Das Projekt schafft es mit einer beindruckenden Leichtigkeit, die räumlichen Voraussetzungen für eine zukünftige Nutzung zu schaffen. Dem Beitrag liegt eine furchtlose Zuneigung zum baulichen Erbe der 70er Jahre zu Grunde. Man spürt keinerlei Bedürfnis, die vorgefunden räumlichen Gegebenheiten in irgendeiner Weise zu verbessern oder aufzufrischen. Mit einer grossen Portion Coolness werden die bestehenden Materialien und architektonischen Details liebevoll weitergeführt. Das schafft einerseits viele Freiheiten, wirft aber andererseits auch einige Fragen auf. Wo fängt das Neue an und wo hört das Alte auf? Spielt das überhaupt eine Rolle? Vermutlich nicht, denn das Spiel mit genau diesen Fragen macht einen Teil des Reizes dieser Strategie aus. Doch ist der räumliche und organisatorische Gewinn mit dieser Minimalstrategie gross genug? Die wenigen Eingriffe, wie die neue dreigeschossige Halle im Eingangsbereich und die neue Haupttreppe, sind vergleichsweise zögerlich und nur von bescheidenem Mehrwert. Man spürt den Wunsch, den Themen und dem Charme des Bestands gerecht zu werden. Für die Haupterschliessung mit hunderten von Personenbewegungen wünschte man sich definitiv mehr Mut und vor allem Grosszügigkeit. Die selbstgewählte Strenge gipfelt in der formalen Repetition der endständigen Fluchttreppenhäuser.
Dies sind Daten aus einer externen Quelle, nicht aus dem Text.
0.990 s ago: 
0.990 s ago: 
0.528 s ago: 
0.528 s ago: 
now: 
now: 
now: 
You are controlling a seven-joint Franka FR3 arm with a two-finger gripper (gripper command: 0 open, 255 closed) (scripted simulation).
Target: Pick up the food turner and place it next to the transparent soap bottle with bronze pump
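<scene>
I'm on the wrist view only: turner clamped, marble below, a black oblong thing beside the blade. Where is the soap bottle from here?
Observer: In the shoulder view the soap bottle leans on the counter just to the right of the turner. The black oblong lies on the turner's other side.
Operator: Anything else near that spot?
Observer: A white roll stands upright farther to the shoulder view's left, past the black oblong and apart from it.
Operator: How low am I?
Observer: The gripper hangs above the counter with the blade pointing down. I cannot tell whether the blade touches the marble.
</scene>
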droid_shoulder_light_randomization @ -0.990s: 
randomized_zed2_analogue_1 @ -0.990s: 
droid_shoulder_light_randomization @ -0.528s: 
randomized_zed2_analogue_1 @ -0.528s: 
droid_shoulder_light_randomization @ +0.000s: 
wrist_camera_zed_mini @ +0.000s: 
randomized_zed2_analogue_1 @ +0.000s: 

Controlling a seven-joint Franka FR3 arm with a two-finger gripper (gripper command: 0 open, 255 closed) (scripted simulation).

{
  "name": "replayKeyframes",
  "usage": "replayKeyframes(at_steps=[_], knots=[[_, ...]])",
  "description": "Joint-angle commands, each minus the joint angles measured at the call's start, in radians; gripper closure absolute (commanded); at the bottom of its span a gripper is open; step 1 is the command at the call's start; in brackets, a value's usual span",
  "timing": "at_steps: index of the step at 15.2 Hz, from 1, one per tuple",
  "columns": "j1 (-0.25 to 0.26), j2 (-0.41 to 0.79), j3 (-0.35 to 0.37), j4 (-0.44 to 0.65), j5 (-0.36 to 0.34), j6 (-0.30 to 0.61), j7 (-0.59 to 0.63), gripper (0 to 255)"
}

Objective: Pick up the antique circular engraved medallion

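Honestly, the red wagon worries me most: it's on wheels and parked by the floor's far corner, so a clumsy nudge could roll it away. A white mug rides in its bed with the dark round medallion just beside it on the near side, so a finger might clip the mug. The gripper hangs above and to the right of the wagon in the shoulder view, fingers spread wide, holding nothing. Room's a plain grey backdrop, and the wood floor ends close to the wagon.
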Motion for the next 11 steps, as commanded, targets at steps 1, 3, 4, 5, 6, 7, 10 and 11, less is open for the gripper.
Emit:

Bei der Konstruktion der Erweiterung kommt die Ökologie und mit ihr die Vernunft ins Spiel. Die Wahl von Holzelementflachdecken mit integrierten Hauptträgern ist aus Flexibilitätsaspekten sehr geschickt. So können, genau wie im Bestand, Räume ohne jegliche Konflikte mit allfälligen Tragrippen frei eingeteilt werden. Trotzdem stellt sich die Frage, ob die bestehenden Raumhöhen so ideal sind, dass sie ohne weiteres übernommen werden sollten und ob die vorgeschlagenen Spannweiten mit der gewählten Holzkonstruktion problemlos erreicht werden können.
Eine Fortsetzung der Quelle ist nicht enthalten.